In January 2020, Marta Garcia and her family moved into an apartment complex in Livingston, Texas. Shortly upon their arrival, the family discovered that the stove wasn’t working and there was an infestation of centipedes and scorpions in the apartment. Concerned for the health and safety of her family, Mrs. Garcia made requests for repairs and extermination to the apartment management, who continually ignored them. Although frustrated, Marta tried to stay positive. She spent more time outside and cooked on their outdoor grill.
However, the COVID-19 pandemic changed everything. Mrs. Garcia began to experience severe anxiety and depression from isolation as a result of the social distancing measures being carried out throughout the state. As she watched the rising numbers of exposures and deaths on the news, she began to feel helpless and hopeless, knowing that the lockdown was necessary to keep her disabled 92-year-old mother, her husband, and their young son safe. To deal with her depression and anxiety, Mrs. Garcia sought out a therapist, who felt that she would greatly benefit from a therapy animal and wrote her a prescription to get a puppy as an emotional support dog.
Mrs. Garcia requested and obtained approval from apartment management to get a therapy animal, but they claimed that it would be considered a pet, which would require a non-refundable deposit of $600. Mrs. Garcia went to the local kill shelter and picked out an unwanted 6-week-old lab mix puppy who she knew would be scheduled to be put down if not adopted or fostered. It was love at first sight between our client and the puppy she named Evie. Evie was the runt of the litter and weighed 5.8 pounds.

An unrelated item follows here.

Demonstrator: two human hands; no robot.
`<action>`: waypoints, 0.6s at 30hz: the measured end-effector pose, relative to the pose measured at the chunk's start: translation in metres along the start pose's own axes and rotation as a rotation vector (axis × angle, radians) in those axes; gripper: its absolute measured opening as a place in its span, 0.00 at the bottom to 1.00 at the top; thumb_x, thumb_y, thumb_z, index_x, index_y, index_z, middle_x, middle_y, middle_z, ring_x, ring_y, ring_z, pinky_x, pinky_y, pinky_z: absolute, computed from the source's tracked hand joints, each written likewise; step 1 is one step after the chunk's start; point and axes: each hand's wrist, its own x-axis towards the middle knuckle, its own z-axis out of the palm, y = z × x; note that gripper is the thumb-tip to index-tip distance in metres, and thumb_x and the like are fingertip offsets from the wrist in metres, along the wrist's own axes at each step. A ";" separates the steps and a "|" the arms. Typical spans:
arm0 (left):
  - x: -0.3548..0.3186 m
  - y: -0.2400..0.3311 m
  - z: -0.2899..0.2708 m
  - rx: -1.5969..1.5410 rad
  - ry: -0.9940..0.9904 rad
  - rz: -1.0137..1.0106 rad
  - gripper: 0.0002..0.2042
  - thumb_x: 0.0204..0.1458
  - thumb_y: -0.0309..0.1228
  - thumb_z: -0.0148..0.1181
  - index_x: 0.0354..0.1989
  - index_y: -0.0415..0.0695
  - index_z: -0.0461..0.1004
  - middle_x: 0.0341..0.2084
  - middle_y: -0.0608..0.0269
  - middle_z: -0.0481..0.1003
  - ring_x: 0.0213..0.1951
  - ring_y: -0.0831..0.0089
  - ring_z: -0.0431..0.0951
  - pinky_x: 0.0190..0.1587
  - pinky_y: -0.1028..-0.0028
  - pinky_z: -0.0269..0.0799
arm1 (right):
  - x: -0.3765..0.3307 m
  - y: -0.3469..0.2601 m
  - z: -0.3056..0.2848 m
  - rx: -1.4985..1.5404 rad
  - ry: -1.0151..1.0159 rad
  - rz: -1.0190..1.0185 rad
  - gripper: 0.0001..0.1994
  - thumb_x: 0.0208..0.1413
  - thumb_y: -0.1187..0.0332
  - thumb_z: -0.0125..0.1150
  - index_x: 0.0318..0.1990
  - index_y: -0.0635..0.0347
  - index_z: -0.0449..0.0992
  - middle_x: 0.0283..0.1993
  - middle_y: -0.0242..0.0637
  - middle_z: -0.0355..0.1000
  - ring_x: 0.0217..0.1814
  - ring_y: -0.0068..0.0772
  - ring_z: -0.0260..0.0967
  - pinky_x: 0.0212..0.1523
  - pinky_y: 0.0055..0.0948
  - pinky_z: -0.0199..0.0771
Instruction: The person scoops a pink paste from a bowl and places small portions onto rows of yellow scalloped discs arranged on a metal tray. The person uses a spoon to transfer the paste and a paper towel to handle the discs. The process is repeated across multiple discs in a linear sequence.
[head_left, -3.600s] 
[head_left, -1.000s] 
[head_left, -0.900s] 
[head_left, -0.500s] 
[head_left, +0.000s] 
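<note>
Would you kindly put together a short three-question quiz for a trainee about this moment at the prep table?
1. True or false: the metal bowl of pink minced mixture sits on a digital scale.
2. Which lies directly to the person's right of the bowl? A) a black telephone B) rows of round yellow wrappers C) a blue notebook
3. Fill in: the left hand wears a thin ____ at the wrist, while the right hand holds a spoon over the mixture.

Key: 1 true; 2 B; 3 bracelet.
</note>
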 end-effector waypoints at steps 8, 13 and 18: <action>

The next week, after scraping together the $600.00 pet deposit, our client went to the office to pay it and let them know she had found a therapy dog. Without warning, the manager refused to accept the pet deposit and served Mrs. Garcia and her family with a 72-hour notice to either vacate the apartment or immediately get rid of the puppy. If Mrs. Garcia didn’t vacate the property or lose the puppy, she and her family would be locked out after 5:00 p.m. on Friday, five days later. Though she was distraught over the prospect of having to give up the puppy, Mrs. Garcia didn’t want to risk her family being locked out, so she arranged to drop off the puppy at a shelter.
In a final attempt to rectify the situation, Mrs. Garcia contacted the Lone Star Legal Aid’s Conroe Branch Office to see if there was any way to save Evie. She spoke to attorney Deborah Concepcion and her paralegal, Natalia Reese, who signed Mrs. Garcia and her puppy up for representation by Lone Star Legal Aid to defend their rights. Deborah and Natalia worked to secure the appropriate documentation and proof to formally register the puppy as a therapy animal-in-training to be certified later as a service animal. Deborah was then able to successfully negotiate with the management company to agree to allow the puppy to stay with the Garcia family and also confirmed that no pet deposit would be required. On the same Friday that our client and her family would have been locked out, the management company fumigated the apartment, repaired the stove, and Evie found her forever home.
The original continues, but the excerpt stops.